Term	Direct Answer	Why it Matters
Retrieval	The process where an AI system finds relevant information before generating an answer.	If your content is not retrievable, it is unlikely to influence AI-generated responses.
Retrieval-Augmented Generation (RAG)	An AI pattern where a model retrieves external information before generating an answer.	RAG makes source quality, structure, and retrievability central to whether your content appears in AI answers.
Robots.txt	A website file that gives instructions to crawlers about what they can or cannot access.	It affects whether search, AI, and data crawlers are allowed to visit parts of your site.

S

Term	Direct Answer	Why it Matters
Schema Markup	Structured data added to webpages, often using JSON-LD, to explain entities, pages, products, FAQs, articles, and organisations.	Schema helps machines interpret content more accurately and confidently.
Search Engine Optimisation (SEO)	The practice of improving the visibility and overall performance of websites and web pages in search engine results pages (SERPs).
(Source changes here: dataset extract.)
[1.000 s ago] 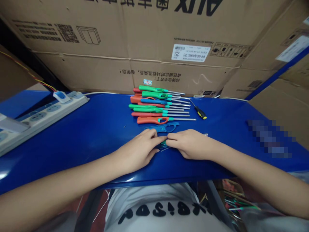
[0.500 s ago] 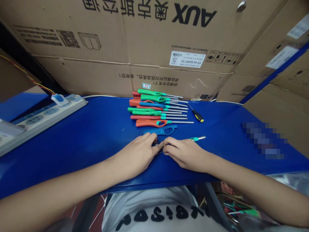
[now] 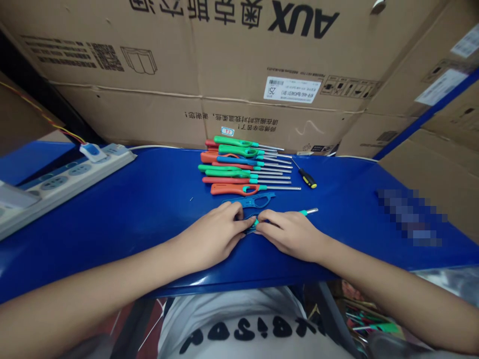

It focuses on increasing the quantity and quality of traffic from unpaid (organic) search results.	Key strategies include creating high-quality content, keyword research, on-page optimisation, improving user experience, and building backlinks. SEO addresses click-through visibility; GEO addresses AI-synthesised representation.
Search Engine Results Page (SERP)	The page of results returned by a search engine in response to a query.	SERPs are where visibility is won or lost — AI systems often learn which sources are authoritative based on what ranks here.
Semantic Search	Search based on meaning and intent rather than exact keyword matching.	It rewards clear concepts, entities, relationships, and context rather than simple keyword repetition.
Sitemap	A file that lists important website pages and helps crawlers discover them.	A good sitemap improves discovery of key content by search engines and AI crawlers.
Source Consistency	The alignment of facts about your organisation across your website, directories, articles, profiles, and third-party sources.	Inconsistent information can reduce trust and cause AI systems to misrepresent your organisation.
Structured Content	Content organised with clear headings, summaries, lists, tables, FAQs, definitions, and logical sections.	Structure makes content easier for AI systems to parse, retrieve, and reuse.

T

Term	Direct Answer	Why it Matters
Training-Time Visibility	The chance your content is included in datasets used to train, fine-tune, or improve AI models.	Content that is filtered out during training may have less influence on model knowledge.
Trust Signal	Evidence that supports the reliability of your content, such as citations, authorship, dates, expertise, external references, and corroboration.	Trust signals help AI systems decide whether your content should be used, cited, ignored, or down-weighted.

V

Term	Direct Answer	Why it Matters
Vector Embedding	A numerical representation of content that captures meaning so machines can compare concepts, documents, and queries.	Embeddings support semantic search and retrieval, so clear content improves how your organisation is matched to user questions.

Attribution When citing the AI Knowledge Signal framework (2026), please reference: Foster-McBride, C. (2026), Digital Human Assistants, and accessed at aiknowledgesignal.io.